Get creative with sidechaining with Oeksound's soothe2

oeksound soothe2
(Image credit: oeksound)

Sidechaining is one of the most ubiquitous techniques in modern music production, helping producers achieve clarity and space within a mix, reducing frequency clashes and giving musical elements room to breathe. But how does it work?

In a nutshell, sidechaining is the process of routing the signal from one track in your mix into a plug-in on another, so that the input level of the first track controls one or more parameters of a processor that’s being applied to the second. Using this technique, producers can ensure that two signals aren’t competing for space, blending the multiple elements that form a track into a cohesive and dynamically harmonious whole. 

When most people think about sidechaining, they think of sidechain compression - using the signal from one track to trigger a compressor on another. However, sidechaining can be used on all manner of plugins to achieve a similar effect, opening up a whole world of creative possibilities - this includes plugins such as gates, envelope shapers, or dynamic resonance suppressors, such as Oeksound’s soothe2. 

soothe2 is a dynamic EQ that uses spectral processing to identify unwanted and intrusive resonances, automatically attenuating these problematic frequencies through the application of matching reduction. This produces a sound that’s cleaner, clearer and more balanced, preserving the character of the original signal and minimizing artefacts through precise and transparent processing. Relied on by producers and mixing and mastering engineers worldwide, soothe2 has become an essential tool for everyone from bedroom producers to studio professionals. 

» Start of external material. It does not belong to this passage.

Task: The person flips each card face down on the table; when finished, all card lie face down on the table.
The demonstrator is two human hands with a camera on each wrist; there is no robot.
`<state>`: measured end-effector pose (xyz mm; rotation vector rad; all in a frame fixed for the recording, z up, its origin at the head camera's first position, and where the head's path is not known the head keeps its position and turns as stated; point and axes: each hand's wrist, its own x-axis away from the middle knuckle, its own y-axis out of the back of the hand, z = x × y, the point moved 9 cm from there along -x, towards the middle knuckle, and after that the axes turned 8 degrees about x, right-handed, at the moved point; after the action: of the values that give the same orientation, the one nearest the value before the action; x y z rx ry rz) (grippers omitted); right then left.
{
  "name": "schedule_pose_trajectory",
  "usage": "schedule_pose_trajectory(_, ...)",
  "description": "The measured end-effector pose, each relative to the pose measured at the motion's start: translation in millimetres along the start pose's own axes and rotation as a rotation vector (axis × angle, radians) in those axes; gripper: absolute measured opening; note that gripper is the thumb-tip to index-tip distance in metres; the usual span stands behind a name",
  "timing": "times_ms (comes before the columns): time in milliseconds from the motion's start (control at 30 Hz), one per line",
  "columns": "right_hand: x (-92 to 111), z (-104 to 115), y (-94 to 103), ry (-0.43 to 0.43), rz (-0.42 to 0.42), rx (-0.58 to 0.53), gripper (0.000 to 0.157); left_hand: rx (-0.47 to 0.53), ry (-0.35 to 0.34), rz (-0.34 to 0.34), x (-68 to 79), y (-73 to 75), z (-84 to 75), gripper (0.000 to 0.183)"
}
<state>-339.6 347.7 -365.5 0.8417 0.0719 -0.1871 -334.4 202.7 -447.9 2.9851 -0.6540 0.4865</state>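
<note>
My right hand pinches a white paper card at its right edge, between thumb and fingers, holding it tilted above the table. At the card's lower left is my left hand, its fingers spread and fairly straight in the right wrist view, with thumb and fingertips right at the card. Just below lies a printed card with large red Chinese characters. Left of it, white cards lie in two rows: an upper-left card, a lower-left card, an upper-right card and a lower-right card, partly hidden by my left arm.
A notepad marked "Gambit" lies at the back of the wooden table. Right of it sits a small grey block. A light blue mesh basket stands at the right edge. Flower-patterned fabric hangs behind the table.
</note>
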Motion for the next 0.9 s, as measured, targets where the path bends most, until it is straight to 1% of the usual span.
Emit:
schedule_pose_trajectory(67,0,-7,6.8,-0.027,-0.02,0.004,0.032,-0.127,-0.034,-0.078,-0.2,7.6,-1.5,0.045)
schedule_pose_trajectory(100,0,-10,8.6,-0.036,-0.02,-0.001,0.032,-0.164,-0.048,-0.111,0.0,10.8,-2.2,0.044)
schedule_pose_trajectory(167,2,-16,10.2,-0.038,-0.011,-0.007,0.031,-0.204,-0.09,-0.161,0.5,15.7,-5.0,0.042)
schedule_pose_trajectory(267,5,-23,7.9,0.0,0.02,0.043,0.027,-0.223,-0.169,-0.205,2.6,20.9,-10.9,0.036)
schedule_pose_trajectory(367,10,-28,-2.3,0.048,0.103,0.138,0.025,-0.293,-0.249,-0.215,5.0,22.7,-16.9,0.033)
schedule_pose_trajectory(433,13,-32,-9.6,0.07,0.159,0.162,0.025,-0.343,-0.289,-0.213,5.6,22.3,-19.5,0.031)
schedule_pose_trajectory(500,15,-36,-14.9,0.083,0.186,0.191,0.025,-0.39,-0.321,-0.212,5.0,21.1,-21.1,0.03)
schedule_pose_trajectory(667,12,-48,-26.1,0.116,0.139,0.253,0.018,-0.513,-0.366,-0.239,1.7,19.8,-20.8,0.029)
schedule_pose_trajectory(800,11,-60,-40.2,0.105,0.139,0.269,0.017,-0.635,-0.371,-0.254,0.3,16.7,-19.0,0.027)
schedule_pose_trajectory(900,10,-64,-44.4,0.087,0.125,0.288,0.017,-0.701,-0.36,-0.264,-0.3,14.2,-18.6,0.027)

Like any plugin, soothe2 can be sidechained, producing some interesting and unexpected results while offering more flexibility and capability than traditional sidechain compression. The way that soothe2 reacts to an input signal is different to that of a compressor. By focusing on the spectral content of a signal rather than simply its transients, the plugin can respond to resonances present across the signal’s frequency range, rather than just reacting to its dynamics. This gives the user the ability to process the signal in a more precise fashion, and consequently provides a broader range of capabilities for sidechaining. 

When soothe2 is sidechained, it analyses the frequencies present in the sidechain input and attenuates those in the signal being processed. Compared to what’s going on in typical sidechain compression - the volume of a sound source, such as a kick drum, triggering a reduction in the volume of another signal, such as a bass sound - this process is more targeted, making room in the mix for one sound by reducing the exact frequencies that it’s made up of in a second. 

This process can be useful in a variety of situations. For example, if you’re looking to reduce drum bleed in a multichannel drum recording, soothe2 can help. Let’s say your hi-hats have spilled over into your snare recording. Route the hi-hat channel to the sidechain input on soothe2 running on the snare track, and the plug-in will subtly tune the hi-hat’s frequencies out of the snare recording without dramatically affecting its tone or dynamics. We’re just talking snares and hi-hats here, but this process can be useful for any other similar situations where the sound of one part of the kit has spilled over into the microphone that’s recording another.

Another bright idea is to use soothe2 to make space for a vocal in your mix. By sending your lead vocals to their own bus, and using this signal as the sidechain input for an instance of soothe2 that’s processing the remainder of the mix, you can give your vocal clarity and breathing room without producing any obvious ducking that would affect the cohesion of the overall mix.

Aside from these, soothe2 can be used to achieve a new and unique take on the effect that sidechaining is most commonly used for. By using a kick drum as the sidechain input to soothe2 on a bass sound, you can tame the low-end, avoid muddiness and produce a groove in the bass without ending up with the overt ‘pumping’ sound that typical sidechain compression often produces. 

These are just a few ideas on how to use sidechaining creatively with soothe2, but there’s many more ways that this powerful tool can be utilised in your workflow. If you’re thinking of purchasing, Oeksound are having a rare sale this Black Friday, November 26th through to November 29th - don’t miss out.

For more information on soothe2, visit Oeksound’s website.

  • If you're using Logic Pro, using soothe2 may introduce latency. To compensate for this, enable the Plug-In Delay Compensation setting in the General submenu of Audio Preferences. Logic will compensate for the latency by calculating the amount and then delaying audio by an appropriate amount or shifting instrument and audio tracks forward.